Shell helps turn Gravity into light to increase energy access in Kenya

Shell helps turn Gravity into light to increase energy access in Kenya

Shell is continuing to highlight how global collaboration is important in the development of more and cleaner energy solutions by bringing to life another smart idea.

The company is working with an innovative energy start-up GravityLight to help provide residents living in off-grid communities across Kenya with lighting devices powered by gravity.

It is the latest step in the Shell #makethefuture campaign, which is bringing alternative energy technologies to people who need them most.

Shell and the GravityLight Foundation are for the first time bringing more than 3,000 of the company’s lighting devices to families in Kenya, where almost 80 per cent of the population live with no access to electricity.

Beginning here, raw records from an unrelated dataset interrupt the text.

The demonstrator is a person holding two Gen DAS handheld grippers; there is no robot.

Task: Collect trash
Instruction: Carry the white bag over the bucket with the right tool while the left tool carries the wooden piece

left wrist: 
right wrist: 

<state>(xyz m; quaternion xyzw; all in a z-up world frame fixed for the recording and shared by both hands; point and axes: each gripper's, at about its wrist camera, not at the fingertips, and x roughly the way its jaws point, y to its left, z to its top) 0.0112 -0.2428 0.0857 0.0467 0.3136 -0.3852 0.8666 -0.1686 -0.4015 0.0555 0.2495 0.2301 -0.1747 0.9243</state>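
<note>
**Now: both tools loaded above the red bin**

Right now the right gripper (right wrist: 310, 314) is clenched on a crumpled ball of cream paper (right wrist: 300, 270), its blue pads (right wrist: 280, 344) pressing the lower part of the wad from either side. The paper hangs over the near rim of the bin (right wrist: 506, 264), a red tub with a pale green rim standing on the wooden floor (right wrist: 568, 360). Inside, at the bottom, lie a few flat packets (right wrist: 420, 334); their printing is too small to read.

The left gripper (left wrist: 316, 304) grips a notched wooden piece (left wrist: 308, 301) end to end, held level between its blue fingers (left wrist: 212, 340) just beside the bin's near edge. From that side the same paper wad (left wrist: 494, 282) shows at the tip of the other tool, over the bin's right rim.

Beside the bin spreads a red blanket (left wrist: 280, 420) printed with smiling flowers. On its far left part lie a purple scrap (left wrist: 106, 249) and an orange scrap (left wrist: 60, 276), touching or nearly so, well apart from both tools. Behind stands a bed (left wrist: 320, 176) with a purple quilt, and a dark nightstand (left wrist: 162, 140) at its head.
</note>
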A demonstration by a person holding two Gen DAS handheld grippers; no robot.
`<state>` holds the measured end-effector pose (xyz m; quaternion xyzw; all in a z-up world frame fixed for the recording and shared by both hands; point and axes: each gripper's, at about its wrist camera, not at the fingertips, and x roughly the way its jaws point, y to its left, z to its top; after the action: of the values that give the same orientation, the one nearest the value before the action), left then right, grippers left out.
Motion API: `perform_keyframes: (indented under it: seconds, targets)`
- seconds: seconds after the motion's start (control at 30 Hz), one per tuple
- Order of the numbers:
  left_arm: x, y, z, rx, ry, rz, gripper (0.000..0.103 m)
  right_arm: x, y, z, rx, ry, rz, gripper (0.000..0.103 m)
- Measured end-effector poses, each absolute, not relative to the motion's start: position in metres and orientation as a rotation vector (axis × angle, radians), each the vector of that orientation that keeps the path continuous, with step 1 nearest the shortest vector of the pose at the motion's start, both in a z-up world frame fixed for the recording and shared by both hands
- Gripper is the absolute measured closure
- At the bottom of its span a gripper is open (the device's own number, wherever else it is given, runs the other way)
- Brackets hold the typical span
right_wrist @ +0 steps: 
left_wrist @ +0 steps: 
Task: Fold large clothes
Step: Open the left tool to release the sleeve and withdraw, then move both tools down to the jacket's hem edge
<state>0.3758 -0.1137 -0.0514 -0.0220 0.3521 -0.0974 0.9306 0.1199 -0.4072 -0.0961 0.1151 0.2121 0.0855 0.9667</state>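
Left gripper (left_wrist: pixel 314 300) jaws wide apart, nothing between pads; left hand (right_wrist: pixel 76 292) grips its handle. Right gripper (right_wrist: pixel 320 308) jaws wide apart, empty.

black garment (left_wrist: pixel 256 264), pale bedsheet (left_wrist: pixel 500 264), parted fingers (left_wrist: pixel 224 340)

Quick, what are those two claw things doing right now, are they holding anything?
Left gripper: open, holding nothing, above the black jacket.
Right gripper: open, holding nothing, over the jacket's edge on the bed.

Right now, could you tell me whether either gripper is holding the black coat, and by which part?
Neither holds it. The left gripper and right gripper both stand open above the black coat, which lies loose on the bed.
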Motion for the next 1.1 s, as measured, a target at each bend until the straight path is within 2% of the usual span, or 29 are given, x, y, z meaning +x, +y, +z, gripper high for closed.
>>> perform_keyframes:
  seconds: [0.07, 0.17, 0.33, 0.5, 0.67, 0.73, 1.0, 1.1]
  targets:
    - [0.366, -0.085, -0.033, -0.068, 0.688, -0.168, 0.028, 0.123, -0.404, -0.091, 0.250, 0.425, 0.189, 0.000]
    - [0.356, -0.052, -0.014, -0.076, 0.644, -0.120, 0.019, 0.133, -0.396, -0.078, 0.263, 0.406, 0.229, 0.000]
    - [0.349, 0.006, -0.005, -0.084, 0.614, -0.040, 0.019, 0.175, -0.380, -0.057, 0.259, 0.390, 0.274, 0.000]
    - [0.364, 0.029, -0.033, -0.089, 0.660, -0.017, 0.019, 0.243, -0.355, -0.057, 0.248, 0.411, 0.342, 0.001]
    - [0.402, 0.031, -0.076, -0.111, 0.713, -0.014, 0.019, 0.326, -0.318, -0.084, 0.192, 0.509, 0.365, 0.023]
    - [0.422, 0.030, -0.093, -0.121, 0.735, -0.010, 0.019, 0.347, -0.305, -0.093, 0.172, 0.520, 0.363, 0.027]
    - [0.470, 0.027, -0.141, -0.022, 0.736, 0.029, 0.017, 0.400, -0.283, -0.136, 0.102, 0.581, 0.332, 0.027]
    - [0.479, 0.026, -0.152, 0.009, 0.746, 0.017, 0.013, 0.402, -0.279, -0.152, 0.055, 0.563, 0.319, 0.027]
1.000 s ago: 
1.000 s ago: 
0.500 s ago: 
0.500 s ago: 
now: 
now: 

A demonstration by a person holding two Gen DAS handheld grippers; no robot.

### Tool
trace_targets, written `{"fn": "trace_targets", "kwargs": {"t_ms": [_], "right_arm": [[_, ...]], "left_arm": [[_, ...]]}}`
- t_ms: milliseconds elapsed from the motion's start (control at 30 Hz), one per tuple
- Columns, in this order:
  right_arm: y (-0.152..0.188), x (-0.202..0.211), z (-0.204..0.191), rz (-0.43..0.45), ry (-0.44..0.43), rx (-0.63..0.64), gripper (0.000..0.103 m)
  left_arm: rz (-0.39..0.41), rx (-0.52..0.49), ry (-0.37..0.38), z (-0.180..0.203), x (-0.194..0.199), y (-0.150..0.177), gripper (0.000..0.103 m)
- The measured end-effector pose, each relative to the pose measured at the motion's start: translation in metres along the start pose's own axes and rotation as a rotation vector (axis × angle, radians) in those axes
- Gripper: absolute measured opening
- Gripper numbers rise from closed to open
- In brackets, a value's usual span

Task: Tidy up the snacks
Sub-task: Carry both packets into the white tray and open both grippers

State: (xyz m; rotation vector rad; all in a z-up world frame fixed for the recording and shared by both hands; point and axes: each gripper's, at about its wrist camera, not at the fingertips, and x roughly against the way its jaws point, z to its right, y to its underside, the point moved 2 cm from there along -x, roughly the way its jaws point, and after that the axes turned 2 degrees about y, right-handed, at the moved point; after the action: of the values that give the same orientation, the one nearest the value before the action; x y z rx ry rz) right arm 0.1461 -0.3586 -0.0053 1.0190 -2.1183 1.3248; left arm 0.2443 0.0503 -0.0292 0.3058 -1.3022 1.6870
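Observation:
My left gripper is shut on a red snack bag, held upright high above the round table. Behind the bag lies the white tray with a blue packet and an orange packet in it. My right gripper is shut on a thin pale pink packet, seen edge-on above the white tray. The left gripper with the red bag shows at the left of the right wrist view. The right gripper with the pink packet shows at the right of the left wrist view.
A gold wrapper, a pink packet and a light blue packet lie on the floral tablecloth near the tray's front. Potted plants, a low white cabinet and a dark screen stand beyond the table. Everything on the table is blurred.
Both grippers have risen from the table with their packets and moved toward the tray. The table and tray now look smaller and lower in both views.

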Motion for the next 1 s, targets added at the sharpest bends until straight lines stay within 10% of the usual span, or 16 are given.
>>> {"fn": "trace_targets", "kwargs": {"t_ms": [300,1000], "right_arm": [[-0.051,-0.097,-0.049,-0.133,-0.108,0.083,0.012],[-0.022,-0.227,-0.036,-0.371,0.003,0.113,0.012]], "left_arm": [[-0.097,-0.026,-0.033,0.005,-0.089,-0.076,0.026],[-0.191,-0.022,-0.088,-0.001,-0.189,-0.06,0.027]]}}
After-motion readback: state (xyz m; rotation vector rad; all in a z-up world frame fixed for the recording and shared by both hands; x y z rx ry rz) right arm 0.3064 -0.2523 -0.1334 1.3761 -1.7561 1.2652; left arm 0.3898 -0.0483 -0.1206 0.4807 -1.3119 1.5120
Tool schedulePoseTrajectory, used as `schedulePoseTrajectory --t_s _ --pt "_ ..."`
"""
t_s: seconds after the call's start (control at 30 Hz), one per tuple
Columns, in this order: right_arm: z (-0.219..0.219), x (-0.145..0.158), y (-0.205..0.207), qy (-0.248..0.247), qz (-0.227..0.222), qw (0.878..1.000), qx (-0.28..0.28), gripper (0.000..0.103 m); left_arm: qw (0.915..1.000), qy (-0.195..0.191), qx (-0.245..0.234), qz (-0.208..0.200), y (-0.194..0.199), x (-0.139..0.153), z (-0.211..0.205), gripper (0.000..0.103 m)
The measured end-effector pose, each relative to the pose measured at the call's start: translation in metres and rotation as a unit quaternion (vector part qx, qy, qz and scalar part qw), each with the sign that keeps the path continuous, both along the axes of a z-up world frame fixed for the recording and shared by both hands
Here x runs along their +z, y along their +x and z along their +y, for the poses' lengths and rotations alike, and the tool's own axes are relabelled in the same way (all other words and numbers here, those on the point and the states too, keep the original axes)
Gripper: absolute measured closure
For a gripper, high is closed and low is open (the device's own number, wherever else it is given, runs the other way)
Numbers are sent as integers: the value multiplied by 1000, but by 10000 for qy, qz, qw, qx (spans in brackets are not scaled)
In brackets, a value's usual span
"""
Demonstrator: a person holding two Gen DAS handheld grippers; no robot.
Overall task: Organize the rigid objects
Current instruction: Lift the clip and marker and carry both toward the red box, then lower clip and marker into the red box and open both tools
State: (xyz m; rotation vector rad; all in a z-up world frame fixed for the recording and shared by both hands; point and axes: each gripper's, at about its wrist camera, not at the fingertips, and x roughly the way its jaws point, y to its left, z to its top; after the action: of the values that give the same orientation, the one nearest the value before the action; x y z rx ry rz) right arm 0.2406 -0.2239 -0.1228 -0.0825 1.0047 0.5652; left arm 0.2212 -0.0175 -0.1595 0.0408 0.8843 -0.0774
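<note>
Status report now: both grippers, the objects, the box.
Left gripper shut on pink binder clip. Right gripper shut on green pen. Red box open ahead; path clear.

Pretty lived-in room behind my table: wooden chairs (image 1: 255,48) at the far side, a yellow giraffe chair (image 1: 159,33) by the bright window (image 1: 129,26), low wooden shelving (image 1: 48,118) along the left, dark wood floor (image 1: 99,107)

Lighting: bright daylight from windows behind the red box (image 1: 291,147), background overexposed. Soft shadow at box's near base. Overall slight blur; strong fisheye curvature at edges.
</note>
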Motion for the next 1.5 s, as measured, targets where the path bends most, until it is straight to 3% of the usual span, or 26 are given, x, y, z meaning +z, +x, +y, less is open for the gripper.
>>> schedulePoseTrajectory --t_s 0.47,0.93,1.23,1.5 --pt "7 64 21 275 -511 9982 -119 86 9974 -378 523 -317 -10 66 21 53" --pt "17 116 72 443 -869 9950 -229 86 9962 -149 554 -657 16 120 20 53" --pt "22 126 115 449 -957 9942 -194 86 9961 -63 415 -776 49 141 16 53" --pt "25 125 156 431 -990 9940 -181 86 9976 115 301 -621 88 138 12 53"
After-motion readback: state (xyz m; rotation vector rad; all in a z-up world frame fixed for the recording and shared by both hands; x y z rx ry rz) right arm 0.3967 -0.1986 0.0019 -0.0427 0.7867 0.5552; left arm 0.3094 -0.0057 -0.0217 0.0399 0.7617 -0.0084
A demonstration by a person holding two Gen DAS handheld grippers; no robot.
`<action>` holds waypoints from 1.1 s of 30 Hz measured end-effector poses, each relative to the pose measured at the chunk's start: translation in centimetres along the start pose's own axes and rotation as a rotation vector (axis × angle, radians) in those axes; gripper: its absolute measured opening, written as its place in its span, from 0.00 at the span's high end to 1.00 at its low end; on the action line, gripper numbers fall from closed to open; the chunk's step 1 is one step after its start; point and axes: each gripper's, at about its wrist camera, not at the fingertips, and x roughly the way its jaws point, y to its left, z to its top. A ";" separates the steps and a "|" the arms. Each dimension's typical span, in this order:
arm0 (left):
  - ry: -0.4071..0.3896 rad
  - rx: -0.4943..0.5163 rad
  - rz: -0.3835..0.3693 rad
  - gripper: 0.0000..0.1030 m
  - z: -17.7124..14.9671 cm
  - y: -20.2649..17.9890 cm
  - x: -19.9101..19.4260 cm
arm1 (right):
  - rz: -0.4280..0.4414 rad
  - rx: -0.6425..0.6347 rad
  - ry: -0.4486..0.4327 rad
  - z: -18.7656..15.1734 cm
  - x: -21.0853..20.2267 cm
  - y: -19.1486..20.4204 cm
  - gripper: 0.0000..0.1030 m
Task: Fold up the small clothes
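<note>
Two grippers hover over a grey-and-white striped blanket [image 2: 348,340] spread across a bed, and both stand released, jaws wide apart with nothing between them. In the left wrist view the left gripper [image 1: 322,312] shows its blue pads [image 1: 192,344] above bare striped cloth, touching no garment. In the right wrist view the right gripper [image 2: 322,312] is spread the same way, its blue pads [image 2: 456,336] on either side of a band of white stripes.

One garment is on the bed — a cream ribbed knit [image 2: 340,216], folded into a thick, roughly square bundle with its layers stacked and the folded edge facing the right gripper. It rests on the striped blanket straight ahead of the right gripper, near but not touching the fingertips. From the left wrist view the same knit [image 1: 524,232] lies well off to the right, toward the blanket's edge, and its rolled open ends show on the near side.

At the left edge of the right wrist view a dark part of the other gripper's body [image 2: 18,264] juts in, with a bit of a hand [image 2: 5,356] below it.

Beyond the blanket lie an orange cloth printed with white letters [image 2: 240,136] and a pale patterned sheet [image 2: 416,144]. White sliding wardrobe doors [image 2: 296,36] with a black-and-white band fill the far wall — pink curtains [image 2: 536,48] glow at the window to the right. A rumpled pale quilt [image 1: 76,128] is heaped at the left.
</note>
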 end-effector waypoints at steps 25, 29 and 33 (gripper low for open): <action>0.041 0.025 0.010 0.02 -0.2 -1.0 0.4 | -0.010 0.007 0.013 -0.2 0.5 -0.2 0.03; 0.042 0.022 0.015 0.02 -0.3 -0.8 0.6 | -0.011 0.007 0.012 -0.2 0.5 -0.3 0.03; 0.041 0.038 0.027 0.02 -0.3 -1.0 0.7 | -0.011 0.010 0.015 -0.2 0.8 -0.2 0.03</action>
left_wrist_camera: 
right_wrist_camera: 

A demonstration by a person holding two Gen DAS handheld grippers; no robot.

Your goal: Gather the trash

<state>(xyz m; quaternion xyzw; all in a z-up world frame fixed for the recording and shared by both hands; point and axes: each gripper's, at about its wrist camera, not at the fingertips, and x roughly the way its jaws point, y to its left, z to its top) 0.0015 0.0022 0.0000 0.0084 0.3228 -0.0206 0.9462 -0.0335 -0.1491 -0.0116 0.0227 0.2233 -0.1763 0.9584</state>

GravityLight offers a clean, safe, affordable and reliable alternative to other fuel sources including kerosene lamps, which are used in homes by millions of families in Africa. The low-carbon innovation does not need batteries or sunlight and costs nothing to run. It works by connecting an elevated bag filled with 12kg of rocks or sand to a pulley system. Each time the weight descends to the ground it powers a generator to create 20 minutes of light.

Nigerian singer, Yemi Alade, is one of the ambassadors for the project, and is joining the 50-night tour of Kenya to highlight the benefits GravityLight will bring to families in Kenya. Alade grew up without access to energy and spent years studying by candlelight or kerosene lamp. The singer is one of six musicians who have united with Shell and the entrepreneurs to #makethefuture helping to shine a light on the need for worldwide access to more and cleaner energy. Other ambassadors involved in #makethefuture include Oscar-winner Jennifer Hudson, Brazilian singer Luan Santana, China’s Tan Weiwei, American musician Steve Aoki and Britain’s Pixie Lott. Together they created the music video: “Best Day of My Life,” to highlight the work of the campaign – which has attracted over 100 million views on Facebook alone, and topped recent viral online video charts. During her tour of Kenya, Alade will inspire people and students by visiting the homes and community centres where GravityLights are being fitted. She will also see the work of the Daraja Academy, which provides education to Kenyan girls, to spotlight how GravityLight will enable pupils in the country to study into the night. One hundred and ten girls currently study at the school which prides itself on empowering tomorrows’ leaders. Shell will be building a new science laboratory expanding capacity up to 45 students, complete with equipment they haven’t had the opportunity to use before. The laboratory will enable the students to gain a more practical experience of science and help them pursue careers within STEM. GravityLight won the Shell Springboard programme in 2015, which helped them begin to scale up their business and take GravityLight to market.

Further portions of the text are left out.